» RECORDS SUPPLIED:
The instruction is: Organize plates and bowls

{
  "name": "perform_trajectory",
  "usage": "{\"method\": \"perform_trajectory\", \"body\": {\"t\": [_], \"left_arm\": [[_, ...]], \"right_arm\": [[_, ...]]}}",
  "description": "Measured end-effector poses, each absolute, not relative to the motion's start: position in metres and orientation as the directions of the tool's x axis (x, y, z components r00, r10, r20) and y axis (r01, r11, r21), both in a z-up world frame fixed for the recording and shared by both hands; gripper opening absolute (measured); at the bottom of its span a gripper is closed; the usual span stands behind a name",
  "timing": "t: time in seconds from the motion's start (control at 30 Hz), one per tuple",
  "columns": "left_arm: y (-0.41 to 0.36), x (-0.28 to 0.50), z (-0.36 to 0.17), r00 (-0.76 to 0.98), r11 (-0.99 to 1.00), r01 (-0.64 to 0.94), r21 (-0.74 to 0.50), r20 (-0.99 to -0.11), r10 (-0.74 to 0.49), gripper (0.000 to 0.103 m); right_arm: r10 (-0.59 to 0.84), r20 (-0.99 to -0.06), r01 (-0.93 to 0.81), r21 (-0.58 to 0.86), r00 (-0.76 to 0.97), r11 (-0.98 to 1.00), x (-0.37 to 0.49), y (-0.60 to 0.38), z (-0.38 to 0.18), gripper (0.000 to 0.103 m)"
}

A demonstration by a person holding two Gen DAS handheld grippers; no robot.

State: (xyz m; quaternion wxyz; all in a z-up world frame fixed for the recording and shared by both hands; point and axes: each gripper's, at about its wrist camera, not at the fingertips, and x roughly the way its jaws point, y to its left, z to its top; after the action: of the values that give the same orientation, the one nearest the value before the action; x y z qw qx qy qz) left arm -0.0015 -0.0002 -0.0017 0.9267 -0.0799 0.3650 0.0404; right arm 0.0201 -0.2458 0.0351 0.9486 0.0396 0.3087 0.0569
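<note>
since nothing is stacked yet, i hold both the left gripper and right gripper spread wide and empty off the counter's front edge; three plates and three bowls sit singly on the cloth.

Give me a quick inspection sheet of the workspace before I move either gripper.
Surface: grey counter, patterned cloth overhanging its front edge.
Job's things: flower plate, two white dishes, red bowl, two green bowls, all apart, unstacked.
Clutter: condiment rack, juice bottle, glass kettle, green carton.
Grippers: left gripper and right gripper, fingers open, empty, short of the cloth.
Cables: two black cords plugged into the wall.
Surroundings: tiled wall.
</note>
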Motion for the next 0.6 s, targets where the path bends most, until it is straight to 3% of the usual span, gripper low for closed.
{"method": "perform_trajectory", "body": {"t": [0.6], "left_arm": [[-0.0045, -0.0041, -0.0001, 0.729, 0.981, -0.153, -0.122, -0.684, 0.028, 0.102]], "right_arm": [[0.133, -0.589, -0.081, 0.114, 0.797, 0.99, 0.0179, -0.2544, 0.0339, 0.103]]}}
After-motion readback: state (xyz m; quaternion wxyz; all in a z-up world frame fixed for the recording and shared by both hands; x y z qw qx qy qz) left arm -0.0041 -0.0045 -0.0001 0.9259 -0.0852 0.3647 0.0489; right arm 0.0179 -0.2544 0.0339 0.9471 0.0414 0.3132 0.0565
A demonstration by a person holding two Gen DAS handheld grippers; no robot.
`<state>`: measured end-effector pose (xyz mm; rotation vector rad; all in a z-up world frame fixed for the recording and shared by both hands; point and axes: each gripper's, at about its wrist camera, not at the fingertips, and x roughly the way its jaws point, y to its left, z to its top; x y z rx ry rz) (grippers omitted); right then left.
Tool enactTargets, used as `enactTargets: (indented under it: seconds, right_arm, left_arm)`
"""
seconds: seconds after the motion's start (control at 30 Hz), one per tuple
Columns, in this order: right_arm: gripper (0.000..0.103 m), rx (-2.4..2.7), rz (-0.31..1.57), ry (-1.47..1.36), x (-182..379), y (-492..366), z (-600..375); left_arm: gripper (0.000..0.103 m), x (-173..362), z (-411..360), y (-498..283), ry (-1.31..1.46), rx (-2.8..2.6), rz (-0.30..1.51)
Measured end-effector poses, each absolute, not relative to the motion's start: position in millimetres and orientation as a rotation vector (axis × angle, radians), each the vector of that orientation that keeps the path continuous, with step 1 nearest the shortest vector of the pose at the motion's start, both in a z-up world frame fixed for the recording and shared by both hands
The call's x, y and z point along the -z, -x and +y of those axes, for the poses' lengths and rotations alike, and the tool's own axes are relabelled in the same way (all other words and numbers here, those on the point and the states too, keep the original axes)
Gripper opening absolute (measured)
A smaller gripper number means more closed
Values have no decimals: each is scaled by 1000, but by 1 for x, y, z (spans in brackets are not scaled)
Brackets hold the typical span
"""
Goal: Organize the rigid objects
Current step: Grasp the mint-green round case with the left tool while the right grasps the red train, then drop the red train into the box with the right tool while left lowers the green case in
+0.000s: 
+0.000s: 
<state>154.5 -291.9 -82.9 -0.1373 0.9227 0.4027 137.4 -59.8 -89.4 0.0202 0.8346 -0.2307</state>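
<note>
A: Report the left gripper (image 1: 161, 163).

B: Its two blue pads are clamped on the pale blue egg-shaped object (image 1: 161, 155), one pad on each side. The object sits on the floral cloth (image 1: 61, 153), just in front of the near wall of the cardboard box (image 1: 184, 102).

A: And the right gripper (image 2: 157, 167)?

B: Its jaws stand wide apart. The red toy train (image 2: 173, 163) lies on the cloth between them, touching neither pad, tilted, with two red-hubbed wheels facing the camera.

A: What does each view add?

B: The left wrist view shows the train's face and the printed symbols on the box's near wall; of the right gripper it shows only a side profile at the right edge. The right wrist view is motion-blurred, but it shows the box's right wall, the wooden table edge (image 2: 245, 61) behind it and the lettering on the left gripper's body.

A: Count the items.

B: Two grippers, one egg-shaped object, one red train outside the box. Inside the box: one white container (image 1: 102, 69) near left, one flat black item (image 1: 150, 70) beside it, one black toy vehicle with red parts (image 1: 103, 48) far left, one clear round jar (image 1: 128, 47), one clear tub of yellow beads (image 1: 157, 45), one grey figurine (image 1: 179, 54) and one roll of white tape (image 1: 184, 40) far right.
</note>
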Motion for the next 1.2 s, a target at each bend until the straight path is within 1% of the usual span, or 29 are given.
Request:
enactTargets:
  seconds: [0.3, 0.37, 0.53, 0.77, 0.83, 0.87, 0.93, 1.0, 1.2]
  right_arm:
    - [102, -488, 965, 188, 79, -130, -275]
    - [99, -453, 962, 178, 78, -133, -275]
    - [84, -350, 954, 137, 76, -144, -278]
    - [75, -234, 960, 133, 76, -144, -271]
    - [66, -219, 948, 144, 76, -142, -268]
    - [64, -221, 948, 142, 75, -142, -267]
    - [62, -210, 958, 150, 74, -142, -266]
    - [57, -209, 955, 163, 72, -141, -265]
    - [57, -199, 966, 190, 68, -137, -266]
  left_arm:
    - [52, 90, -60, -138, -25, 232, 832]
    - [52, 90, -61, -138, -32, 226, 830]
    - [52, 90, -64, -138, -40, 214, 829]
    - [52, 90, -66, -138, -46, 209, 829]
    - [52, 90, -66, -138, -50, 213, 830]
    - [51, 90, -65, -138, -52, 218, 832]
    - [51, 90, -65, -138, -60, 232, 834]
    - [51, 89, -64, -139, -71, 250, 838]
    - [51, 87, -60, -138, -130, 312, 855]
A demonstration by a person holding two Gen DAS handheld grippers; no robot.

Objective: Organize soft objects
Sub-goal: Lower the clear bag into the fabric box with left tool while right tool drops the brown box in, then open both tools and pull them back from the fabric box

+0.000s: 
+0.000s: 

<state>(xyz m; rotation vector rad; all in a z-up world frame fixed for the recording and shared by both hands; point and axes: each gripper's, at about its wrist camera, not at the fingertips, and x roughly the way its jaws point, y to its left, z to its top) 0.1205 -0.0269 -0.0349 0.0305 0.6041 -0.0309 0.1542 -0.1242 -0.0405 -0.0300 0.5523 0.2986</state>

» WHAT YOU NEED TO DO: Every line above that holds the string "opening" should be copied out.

» SOLVED EXERCISE:
  "description": "Measured end-effector poses, each absolute, not relative to the motion's start: position in metres and orientation as the directions of the tool's x axis (x, y, z components r00, r10, r20) and y axis (r01, r11, r21), both in a z-up world frame fixed for the recording and shared by both hands; gripper opening absolute (measured); at the bottom of its span a gripper is closed; the usual span stands behind a name",
Gripper opening absolute (measured)

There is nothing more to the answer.